=== Dataset ===
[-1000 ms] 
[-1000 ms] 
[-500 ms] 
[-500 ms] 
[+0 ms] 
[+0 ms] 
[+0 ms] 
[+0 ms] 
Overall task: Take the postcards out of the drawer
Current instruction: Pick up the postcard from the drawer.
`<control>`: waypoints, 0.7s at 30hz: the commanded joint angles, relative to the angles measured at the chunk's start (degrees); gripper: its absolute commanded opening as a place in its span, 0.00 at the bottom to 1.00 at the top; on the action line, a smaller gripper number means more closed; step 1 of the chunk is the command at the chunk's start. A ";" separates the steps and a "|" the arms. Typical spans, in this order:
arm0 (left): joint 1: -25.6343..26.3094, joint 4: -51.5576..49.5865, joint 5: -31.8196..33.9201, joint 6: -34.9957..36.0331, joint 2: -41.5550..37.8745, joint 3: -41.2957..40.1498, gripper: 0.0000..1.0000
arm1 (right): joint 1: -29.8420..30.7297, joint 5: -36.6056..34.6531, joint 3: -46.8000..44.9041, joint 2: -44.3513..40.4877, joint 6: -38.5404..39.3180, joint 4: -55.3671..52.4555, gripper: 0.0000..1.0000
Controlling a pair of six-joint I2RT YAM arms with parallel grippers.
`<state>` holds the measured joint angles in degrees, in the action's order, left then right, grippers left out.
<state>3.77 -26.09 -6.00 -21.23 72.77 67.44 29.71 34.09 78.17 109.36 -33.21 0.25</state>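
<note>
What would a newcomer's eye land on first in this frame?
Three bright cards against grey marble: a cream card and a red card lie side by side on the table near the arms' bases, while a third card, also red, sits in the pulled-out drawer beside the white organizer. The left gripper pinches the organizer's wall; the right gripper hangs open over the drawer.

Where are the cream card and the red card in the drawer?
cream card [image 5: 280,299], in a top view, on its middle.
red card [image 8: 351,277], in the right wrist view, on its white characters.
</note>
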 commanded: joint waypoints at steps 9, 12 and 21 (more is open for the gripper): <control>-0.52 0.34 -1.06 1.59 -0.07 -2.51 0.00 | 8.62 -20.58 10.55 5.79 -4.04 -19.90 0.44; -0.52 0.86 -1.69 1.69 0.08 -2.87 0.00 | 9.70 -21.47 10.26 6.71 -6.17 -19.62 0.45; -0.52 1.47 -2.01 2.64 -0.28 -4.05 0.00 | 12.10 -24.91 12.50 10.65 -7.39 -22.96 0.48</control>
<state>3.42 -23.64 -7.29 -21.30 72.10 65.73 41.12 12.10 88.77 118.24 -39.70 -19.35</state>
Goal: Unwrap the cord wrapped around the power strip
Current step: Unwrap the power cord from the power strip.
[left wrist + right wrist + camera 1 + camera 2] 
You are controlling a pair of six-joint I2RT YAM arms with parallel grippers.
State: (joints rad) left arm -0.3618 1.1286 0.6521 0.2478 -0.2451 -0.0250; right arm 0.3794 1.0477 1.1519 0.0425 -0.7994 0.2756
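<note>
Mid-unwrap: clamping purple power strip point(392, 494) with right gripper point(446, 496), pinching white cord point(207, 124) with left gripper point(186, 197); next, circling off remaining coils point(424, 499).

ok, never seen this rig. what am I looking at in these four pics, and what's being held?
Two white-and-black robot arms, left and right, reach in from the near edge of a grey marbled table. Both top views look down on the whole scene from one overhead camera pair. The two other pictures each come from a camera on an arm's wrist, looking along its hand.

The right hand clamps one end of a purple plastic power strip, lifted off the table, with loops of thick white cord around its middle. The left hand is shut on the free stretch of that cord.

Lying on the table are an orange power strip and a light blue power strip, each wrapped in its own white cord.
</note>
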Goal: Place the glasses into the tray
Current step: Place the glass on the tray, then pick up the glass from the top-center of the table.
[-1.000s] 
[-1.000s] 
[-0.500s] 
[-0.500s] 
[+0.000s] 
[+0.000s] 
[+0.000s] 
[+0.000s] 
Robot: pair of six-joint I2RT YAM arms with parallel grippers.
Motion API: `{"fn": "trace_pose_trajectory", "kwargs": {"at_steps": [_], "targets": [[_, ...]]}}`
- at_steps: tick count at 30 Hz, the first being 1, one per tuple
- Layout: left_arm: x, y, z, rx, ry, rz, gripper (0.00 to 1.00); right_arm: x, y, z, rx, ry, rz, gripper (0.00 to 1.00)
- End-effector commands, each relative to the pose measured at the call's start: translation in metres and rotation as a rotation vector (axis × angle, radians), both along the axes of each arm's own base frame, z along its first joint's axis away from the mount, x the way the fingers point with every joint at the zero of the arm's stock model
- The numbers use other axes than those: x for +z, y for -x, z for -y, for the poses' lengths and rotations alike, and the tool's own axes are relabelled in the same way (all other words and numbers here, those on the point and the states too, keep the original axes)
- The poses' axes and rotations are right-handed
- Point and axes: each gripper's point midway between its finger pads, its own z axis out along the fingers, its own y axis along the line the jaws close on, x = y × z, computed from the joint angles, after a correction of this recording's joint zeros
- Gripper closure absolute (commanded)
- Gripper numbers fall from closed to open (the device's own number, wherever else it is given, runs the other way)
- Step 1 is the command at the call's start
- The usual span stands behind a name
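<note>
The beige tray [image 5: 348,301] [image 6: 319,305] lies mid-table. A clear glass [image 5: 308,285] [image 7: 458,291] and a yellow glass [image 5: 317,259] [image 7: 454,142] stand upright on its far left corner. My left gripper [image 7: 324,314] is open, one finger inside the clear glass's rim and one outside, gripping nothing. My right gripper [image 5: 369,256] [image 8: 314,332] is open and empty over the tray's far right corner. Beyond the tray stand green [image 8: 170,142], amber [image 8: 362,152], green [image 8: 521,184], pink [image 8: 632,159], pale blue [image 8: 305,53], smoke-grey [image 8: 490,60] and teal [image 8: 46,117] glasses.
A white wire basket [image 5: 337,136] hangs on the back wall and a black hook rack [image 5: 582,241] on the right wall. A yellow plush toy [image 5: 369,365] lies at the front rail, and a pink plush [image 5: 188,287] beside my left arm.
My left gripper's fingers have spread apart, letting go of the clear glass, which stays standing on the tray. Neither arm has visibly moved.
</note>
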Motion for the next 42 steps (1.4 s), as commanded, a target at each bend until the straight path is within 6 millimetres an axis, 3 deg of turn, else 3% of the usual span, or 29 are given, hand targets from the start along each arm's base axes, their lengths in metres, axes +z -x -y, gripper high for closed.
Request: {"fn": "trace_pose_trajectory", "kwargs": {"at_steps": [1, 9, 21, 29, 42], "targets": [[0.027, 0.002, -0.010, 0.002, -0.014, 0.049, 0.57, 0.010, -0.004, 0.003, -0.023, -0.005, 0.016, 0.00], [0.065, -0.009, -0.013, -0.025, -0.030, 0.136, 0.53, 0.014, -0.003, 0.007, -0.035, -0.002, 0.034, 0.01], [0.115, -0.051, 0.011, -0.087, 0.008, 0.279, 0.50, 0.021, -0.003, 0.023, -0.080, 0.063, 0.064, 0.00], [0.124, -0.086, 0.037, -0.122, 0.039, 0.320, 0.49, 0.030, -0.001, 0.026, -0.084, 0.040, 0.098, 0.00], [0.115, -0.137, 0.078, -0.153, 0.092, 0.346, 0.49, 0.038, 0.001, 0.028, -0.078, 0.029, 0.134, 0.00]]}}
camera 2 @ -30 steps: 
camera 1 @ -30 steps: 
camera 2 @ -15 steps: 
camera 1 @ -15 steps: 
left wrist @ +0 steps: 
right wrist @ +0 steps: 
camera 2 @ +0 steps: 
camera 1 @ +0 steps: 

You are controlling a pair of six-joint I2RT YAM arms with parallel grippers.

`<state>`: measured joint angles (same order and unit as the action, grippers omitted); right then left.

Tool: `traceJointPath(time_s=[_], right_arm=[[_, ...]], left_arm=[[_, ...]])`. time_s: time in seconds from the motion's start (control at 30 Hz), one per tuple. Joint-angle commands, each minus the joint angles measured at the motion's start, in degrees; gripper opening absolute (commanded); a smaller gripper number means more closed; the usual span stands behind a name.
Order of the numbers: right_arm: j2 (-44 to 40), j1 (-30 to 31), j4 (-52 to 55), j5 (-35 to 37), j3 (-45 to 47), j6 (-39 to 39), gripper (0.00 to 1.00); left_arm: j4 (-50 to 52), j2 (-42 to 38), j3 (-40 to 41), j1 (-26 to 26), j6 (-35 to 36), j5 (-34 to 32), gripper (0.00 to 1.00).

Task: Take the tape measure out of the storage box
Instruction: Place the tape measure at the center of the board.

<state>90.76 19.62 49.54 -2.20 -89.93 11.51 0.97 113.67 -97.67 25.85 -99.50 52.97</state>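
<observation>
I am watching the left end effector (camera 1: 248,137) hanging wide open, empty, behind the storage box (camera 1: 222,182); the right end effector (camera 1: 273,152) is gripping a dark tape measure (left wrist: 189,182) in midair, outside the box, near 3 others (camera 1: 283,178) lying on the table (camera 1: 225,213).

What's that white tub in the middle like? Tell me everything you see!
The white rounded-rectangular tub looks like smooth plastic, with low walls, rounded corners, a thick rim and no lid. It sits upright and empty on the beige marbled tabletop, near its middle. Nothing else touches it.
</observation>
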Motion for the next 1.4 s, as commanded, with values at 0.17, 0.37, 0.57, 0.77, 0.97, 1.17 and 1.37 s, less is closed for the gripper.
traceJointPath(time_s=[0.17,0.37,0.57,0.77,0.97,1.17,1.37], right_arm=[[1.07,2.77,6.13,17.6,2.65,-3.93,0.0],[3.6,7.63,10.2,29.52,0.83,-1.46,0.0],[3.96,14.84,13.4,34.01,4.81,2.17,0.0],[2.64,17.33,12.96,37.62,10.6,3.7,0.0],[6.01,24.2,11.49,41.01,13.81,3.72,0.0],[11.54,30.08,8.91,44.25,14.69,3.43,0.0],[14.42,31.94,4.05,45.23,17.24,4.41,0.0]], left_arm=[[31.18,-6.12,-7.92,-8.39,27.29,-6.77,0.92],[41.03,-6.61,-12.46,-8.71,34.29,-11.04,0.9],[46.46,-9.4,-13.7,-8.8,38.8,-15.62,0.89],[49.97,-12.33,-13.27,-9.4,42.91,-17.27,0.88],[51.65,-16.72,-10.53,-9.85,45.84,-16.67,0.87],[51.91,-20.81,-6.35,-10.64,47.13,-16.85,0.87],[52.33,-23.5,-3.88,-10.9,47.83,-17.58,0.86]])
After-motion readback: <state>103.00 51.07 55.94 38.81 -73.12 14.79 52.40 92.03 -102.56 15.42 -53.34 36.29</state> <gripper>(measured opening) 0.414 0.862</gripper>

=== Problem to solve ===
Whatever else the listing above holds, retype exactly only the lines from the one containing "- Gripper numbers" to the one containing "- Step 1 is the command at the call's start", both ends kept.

=== Answer box ===
- Gripper numbers fall from closed to open (the device's own number, wherever else it is given, runs the other way)
- Step 1 is the command at the call's start

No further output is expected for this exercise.